### WORK INSTRUCTIONS
Every record here must be set down once more, precisely as it reads.

-- SUPPLIED INFORMATION follows --

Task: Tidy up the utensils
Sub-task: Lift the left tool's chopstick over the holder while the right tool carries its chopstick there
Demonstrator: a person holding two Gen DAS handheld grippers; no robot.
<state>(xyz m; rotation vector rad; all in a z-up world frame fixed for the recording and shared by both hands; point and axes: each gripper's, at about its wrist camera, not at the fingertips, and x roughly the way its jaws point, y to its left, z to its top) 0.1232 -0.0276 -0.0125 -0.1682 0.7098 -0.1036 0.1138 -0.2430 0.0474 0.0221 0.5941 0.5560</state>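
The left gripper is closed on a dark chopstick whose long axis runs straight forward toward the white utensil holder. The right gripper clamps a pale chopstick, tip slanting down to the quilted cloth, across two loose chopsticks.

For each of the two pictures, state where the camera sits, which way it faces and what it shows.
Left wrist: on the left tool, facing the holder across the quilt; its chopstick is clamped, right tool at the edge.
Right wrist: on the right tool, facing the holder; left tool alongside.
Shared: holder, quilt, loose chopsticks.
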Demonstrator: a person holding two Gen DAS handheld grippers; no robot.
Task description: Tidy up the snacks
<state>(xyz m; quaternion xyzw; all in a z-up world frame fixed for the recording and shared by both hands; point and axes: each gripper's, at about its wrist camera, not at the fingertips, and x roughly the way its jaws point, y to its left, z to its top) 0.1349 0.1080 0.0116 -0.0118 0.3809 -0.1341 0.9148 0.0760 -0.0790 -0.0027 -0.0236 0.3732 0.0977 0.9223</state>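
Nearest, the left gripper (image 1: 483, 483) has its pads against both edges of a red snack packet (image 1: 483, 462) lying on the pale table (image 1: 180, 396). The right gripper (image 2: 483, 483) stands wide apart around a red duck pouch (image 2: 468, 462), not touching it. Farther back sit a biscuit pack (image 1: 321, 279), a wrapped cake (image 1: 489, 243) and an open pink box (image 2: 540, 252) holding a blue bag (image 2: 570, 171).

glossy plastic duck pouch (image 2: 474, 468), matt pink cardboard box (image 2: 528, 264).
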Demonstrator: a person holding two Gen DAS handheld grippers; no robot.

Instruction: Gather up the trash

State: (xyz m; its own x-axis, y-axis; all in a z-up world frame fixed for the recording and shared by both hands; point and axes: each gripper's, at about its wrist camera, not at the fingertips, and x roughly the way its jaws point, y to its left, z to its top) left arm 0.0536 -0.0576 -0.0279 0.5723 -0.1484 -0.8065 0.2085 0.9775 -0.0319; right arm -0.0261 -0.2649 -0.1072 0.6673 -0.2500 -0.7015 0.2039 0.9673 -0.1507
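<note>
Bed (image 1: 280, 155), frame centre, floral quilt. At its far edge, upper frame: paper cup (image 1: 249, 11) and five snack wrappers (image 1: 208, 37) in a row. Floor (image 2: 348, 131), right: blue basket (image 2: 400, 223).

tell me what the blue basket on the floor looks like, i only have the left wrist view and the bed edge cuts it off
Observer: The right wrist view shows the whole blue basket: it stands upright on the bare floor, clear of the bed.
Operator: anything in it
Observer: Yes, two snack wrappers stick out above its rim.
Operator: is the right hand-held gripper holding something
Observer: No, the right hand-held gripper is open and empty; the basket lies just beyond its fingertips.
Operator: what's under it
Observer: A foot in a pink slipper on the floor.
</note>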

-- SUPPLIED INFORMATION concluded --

### RESULT
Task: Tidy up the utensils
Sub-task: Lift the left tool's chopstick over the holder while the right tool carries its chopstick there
Demonstrator: a person holding two Gen DAS handheld grippers; no robot.
<state>(xyz m; rotation vector rad; all in a z-up world frame fixed for the recording and shared by both hands; point and axes: each gripper's, at about its wrist camera, not at the fingertips, and x roughly the way its jaws point, y to its left, z to its top) 0.1232 -0.0276 -0.0125 -0.1682 0.7098 -0.1036 0.1138 -0.2430 0.0474 0.0221 0.5941 0.5560</state>
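The left gripper is closed on a dark chopstick whose long axis runs straight forward toward the white utensil holder. The right gripper clamps a pale chopstick, tip slanting down to the quilted cloth, across two loose chopsticks.

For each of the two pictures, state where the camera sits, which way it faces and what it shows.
Left wrist: on the left tool, facing the holder across the quilt; its chopstick is clamped, right tool at the edge.
Right wrist: on the right tool, facing the holder; left tool alongside.
Shared: holder, quilt, loose chopsticks.
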Demonstrator: a person holding two Gen DAS handheld grippers; no robot.
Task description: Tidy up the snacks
<state>(xyz m; quaternion xyzw; all in a z-up world frame fixed for the recording and shared by both hands; point and axes: each gripper's, at about its wrist camera, not at the fingertips, and x roughly the way its jaws point, y to its left, z to its top) 0.1349 0.1080 0.0116 -0.0118 0.3809 -0.1341 0.9148 0.0760 -0.0790 -0.0027 -0.0236 0.3732 0.0977 0.9223</state>
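Nearest, the left gripper (image 1: 483, 483) has its pads against both edges of a red snack packet (image 1: 483, 462) lying on the pale table (image 1: 180, 396). The right gripper (image 2: 483, 483) stands wide apart around a red duck pouch (image 2: 468, 462), not touching it. Farther back sit a biscuit pack (image 1: 321, 279), a wrapped cake (image 1: 489, 243) and an open pink box (image 2: 540, 252) holding a blue bag (image 2: 570, 171).

glossy plastic duck pouch (image 2: 474, 468), matt pink cardboard box (image 2: 528, 264).
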Demonstrator: a person holding two Gen DAS handheld grippers; no robot.

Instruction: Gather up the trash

State: (xyz m; its own x-axis, y-axis; all in a z-up world frame fixed for the recording and shared by both hands; point and axes: each gripper's, at about its wrist camera, not at the fingertips, and x roughly the way its jaws point, y to its left, z to its top) left arm 0.0536 -0.0576 -0.0279 0.5723 -0.1484 -0.8065 0.2085 0.9775 -0.0319; right arm -0.0261 -0.2649 -0.1072 0.6673 -0.2500 -0.7015 0.2039 0.9673 -0.1507
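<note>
Bed (image 1: 280, 155), frame centre, floral quilt. At its far edge, upper frame: paper cup (image 1: 249, 11) and five snack wrappers (image 1: 208, 37) in a row. Floor (image 2: 348, 131), right: blue basket (image 2: 400, 223).

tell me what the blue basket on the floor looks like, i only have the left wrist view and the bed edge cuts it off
Observer: The right wrist view shows the whole blue basket: it stands upright on the bare floor, clear of the bed.
Operator: anything in it
Observer: Yes, two snack wrappers stick out above its rim.
Operator: is the right hand-held gripper holding something
Observer: No, the right hand-held gripper is open and empty; the basket lies just beyond its fingertips.
Operator: what's under it
Observer: A foot in a pink slipper on the floor.
</note>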

No further output is needed for the exercise.